After years experiencing his new normal, Delaney is finally at peace with his status. Now, it’s about helping others feel the same.

***

When Delaney meets someone new, he often starts the conversation in a peculiar way.

“I’m HIV-positive,” he says. “What’s your status?”

It sounds odd at first, almost too casual, but that’s the point. His Facebook page is adorned with pictures spreading HIV awareness. He puts it on his dating app profile, which prompts plenty of inquiries from would-be partners. He’s started copying and pasting his answers; you can only get so creative with basic education.

It’s tedious, sure, but Delaney doesn’t mind. He’s been educating people about HIV for years, and he’s determined to help fight the stigma in any way he can.

“Talking to me about HIV doesn’t give you HIV,” he said. “You’re not going to get it from me just from having a conversation.”

It’s no longer a secret for Delaney. He’s forgiven himself and released the guilt from his initial diagnosis. He’s used the diagnosis as an impetus to improve his general health; he manages his diet and goes to the gym regularly.

And he’s actively involved with others who share his positive status.
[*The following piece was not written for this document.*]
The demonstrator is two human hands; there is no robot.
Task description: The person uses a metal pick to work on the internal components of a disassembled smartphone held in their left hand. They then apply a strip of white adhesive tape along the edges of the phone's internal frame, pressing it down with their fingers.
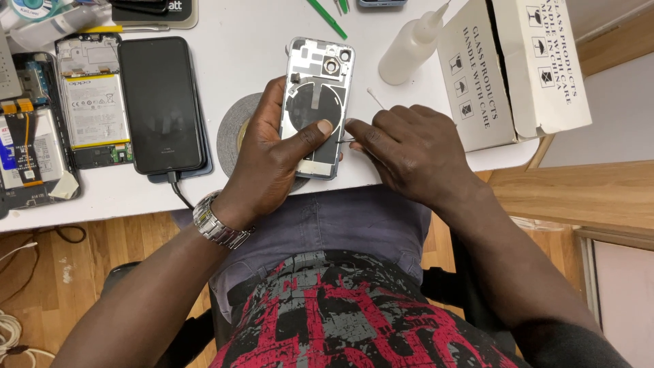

“Simply having HIV bonds a lot of us and forms a community,” Delaney said.

He’s not the same man who met Beeson months after his diagnosis or the one whom Currin worked with in the early stages of treatment. He’s stronger now, with a confidence once foreign to the natural introvert.

Beeson says seeing Delaney embrace his HIV status is almost like watching someone stand up straight for the first time. He’s not ashamed anymore.

Delaney still deals with rejection and the pain that comes with it. There will always be those people who find HIV disgusting and treat those with it as less than human. There will always be those who can never love him.

But he doesn’t question his own self-worth. He’s done that enough already.

“Now I know that I am a strong person of high value, that I’m just a normal person like everyone else and we all make mistakes,” Delaney said. “And unfortunately, this just happened to me. It could happen to anybody.”

Delaney acknowledges how fortunate he is. He’s taken the same medication from the beginning, with no side effects and no ill effects from his diagnosis. He hopes his status means nothing more than one pill per day and six-month checkups with his health care provider.

It’s a far cry from how living with HIV used to be, but it’s a chronic disease nonetheless. And it’s all a part of the conversation that can combat the stigma of the HIV epidemic, Delaney says.

It’s a conversation that, eight years after diagnosis, he’s more than willing to have.

“I try not to make it a big deal,” Delaney says, “because, really, it shouldn’t be.”